**Introducing SPEED-Bench: A Unified and Diverse Benchmark for Speculative Decoding**

SPEED-Bench is a unified benchmark designed to evaluate Speculative Decoding across diverse semantic domains and realistic serving regimes using production-grade inference engines.

SD uses a lightweight draft model to speculate multiple future tokens, which are then verified in parallel by the target model. This way, SD can significantly improve throughput while preserving the exact output distribution of the target model.

Despite rapid progress in SD algorithms, their evaluation remains fragmented and often unrepresentative of real-world data and serving conditions.

In practice, SD speculation quality and inference speedups are inherently data-dependent, serving-regime–dependent, and system-dependent.

Yet most existing benchmarks rely on small prompt sets, limited semantic diversity, short input sequence lengths, batch size one, or high-level inference stacks that do not reflect production environments.

To address these gaps, we introduce SPEED-Bench: a unified benchmark designed to evaluate SD across diverse semantic domains and realistic serving regimes, using production-grade inference engines.

SD must be evaluated from two perspectives.

On one hand, draft quality depends on the semantic domain and entropy of the input text.

On the other hand, real-world speedups depend on batch size, input sequence length (ISL), and system constraints, which determine whether inference is memory-bound or compute-bound.

SPEED-Bench therefore introduces a benchmarking ecosystem for SD.

It combines two purpose-built dataset splits and a unified measurement framework, each designed to capture a different aspect of SD behavior:

A “Qualitative” data split, optimized for semantic diversity and designed to measure speculation quality (drafter accuracy) across domains.
A “Throughput” data split, constructed to evaluate system-level speedups across various input sequence lengths and high concurrency.
A unified measurement framework, integrated with production inference engines, that standardizes evaluation across systems.

Together, these components enable practitioners and researchers to analyze SD behavior that is often masked by existing benchmarks.

The goal of the Qualitative split is to measure speculative decoding quality, specifically conditional acceptance rates (ARs) and acceptance lengths (ALs), across a wide range of semantic domains.

SpecBench introduced the first unified SD benchmark across diverse application scenarios, such as multi-turn conversation, translation, and mathematical reasoning, by aggregating instances from widely used datasets into a unified testing environment. However, despite being a significant step toward standardized evaluations, it has critical limitations regarding scale and diversity.
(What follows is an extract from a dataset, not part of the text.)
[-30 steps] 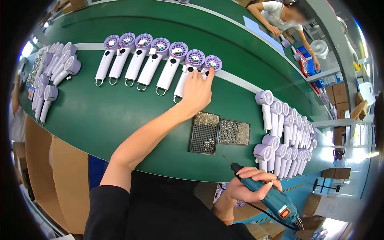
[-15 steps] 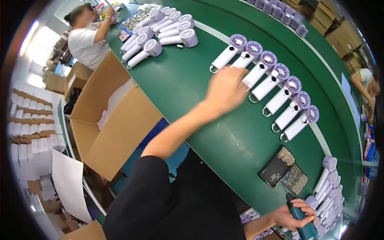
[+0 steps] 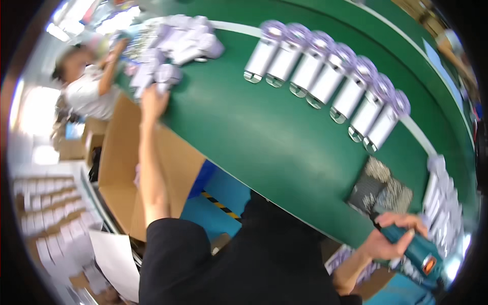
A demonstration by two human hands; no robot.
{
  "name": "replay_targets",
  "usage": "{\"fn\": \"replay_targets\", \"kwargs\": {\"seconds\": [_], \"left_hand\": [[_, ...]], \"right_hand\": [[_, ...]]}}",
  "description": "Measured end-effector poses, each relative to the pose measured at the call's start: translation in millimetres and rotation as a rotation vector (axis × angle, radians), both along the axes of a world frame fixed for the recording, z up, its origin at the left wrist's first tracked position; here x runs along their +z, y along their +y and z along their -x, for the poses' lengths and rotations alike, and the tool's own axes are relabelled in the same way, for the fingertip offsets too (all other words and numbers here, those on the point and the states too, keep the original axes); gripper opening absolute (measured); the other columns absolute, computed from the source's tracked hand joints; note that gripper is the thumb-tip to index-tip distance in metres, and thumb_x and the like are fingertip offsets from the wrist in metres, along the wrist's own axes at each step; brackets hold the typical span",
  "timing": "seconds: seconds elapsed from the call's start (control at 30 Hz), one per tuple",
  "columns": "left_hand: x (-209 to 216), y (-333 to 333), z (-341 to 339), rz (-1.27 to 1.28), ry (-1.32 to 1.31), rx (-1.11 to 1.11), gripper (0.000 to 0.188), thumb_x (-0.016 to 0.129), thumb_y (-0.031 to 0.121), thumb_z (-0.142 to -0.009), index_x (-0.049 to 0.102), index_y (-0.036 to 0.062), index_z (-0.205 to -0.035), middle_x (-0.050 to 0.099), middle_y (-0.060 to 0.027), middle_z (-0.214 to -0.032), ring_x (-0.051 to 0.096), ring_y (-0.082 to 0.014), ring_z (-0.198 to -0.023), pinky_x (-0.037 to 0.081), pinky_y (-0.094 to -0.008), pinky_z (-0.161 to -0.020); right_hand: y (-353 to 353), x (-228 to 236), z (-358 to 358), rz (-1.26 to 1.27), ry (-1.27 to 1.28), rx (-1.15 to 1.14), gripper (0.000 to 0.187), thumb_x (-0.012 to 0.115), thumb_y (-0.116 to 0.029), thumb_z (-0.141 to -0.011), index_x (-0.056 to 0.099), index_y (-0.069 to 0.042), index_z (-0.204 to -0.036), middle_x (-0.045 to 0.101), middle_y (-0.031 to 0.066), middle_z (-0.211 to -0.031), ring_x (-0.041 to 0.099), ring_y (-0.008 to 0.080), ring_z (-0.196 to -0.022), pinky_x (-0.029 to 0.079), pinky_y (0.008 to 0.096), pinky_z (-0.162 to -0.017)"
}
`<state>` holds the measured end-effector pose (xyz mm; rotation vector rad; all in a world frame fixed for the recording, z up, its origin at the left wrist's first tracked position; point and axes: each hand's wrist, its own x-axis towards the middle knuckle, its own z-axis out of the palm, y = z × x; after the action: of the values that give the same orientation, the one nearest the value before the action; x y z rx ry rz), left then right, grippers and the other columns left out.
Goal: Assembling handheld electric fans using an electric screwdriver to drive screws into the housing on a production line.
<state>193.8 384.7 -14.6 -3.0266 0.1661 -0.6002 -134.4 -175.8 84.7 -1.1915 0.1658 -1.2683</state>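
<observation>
Stretched out to the far left, my left hand [image 3: 154, 104] has its fingers closed about the handle of a lilac handheld fan [image 3: 168, 74] at the near edge of a pile. Motion blur softens the fingers, and the hand covers most of that handle. At the lower right my right hand [image 3: 389, 243] grips a teal electric screwdriver [image 3: 418, 252]. Its tip is beside a dark tray of small metal screws [image 3: 377, 184]. Several white-handled fans [image 3: 321, 76] lie in a slanting row across the green table, lilac heads away from me and metal rings toward me.
More fans are heaped in the far-left pile [image 3: 190, 38] and in a stack [image 3: 443, 203] at the right. An open cardboard box [image 3: 178, 168] stands against the table's left edge. Another person [image 3: 86, 91] sits at the far left. White boxes [image 3: 56, 218] fill the lower left.
My left hand has left the row of fans and swung far left to the pile. The right hand still holds the screwdriver. The whole view has shifted and turned.
</observation>
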Motion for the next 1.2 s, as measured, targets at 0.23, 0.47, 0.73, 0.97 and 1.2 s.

Most categories contain as few as 10 samples with short mean input lengths (< 100 tokens) that may fail to stress modern drafters. Additionally, some of its categories often lack structural diversity, such as the multilingual category consisting entirely of German-to-English translation prompts.

While extensive evaluation across numerous datasets is theoretically possible, it is tedious, impractical for rapid experimentation, and hinders direct comparisons between different research groups releasing SD algorithms and models. Instead of relying on exhaustive evaluations across disparate datasets, we curate a compact yet highly representative subset designed to maximize semantic diversity.

We aggregate data from 18 publicly available sources and organize it into 11 categories, including Coding, Math, Humanities, STEM, Writing, Summarization, Roleplay, RAG, Multilingual, Reasoning, and QA.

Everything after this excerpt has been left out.